Task statement: I would like you to transcribe all of the data exactly.

:: Data section ::

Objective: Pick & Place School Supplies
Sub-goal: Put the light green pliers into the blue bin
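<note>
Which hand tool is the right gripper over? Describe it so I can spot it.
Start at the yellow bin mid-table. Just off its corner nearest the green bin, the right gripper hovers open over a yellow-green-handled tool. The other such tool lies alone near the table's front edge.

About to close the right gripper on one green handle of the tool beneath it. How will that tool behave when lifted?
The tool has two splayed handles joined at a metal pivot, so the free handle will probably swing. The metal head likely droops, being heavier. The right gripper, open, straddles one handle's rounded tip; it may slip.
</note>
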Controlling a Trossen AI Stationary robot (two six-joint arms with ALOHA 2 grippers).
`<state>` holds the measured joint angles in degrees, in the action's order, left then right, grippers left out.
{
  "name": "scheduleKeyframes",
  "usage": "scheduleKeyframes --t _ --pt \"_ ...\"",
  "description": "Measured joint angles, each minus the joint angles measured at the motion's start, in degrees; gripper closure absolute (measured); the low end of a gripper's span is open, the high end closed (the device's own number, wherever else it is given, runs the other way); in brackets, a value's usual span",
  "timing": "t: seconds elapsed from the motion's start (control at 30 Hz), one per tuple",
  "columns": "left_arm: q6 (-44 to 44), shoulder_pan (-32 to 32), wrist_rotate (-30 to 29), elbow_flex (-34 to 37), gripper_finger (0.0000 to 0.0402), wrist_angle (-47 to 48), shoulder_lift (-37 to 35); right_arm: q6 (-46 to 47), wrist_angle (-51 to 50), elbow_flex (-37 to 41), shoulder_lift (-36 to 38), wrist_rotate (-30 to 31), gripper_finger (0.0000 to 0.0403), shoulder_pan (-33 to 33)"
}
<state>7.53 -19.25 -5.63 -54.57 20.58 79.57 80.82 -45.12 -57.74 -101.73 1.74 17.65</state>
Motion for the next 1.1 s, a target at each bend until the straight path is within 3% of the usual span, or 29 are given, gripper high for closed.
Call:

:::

Response:
Objective: Pick & Place School Supplies
Sub-goal: Put the light green pliers into the blue bin
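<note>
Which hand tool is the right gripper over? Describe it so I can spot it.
Start at the yellow bin mid-table. Just off its corner nearest the green bin, the right gripper hovers open over a yellow-green-handled tool. The other such tool lies alone near the table's front edge.

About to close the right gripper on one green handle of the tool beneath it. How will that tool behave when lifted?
The tool has two splayed handles joined at a metal pivot, so the free handle will probably swing. The metal head likely droops, being heavier. The right gripper, open, straddles one handle's rounded tip; it may slip.
</note>
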Controlling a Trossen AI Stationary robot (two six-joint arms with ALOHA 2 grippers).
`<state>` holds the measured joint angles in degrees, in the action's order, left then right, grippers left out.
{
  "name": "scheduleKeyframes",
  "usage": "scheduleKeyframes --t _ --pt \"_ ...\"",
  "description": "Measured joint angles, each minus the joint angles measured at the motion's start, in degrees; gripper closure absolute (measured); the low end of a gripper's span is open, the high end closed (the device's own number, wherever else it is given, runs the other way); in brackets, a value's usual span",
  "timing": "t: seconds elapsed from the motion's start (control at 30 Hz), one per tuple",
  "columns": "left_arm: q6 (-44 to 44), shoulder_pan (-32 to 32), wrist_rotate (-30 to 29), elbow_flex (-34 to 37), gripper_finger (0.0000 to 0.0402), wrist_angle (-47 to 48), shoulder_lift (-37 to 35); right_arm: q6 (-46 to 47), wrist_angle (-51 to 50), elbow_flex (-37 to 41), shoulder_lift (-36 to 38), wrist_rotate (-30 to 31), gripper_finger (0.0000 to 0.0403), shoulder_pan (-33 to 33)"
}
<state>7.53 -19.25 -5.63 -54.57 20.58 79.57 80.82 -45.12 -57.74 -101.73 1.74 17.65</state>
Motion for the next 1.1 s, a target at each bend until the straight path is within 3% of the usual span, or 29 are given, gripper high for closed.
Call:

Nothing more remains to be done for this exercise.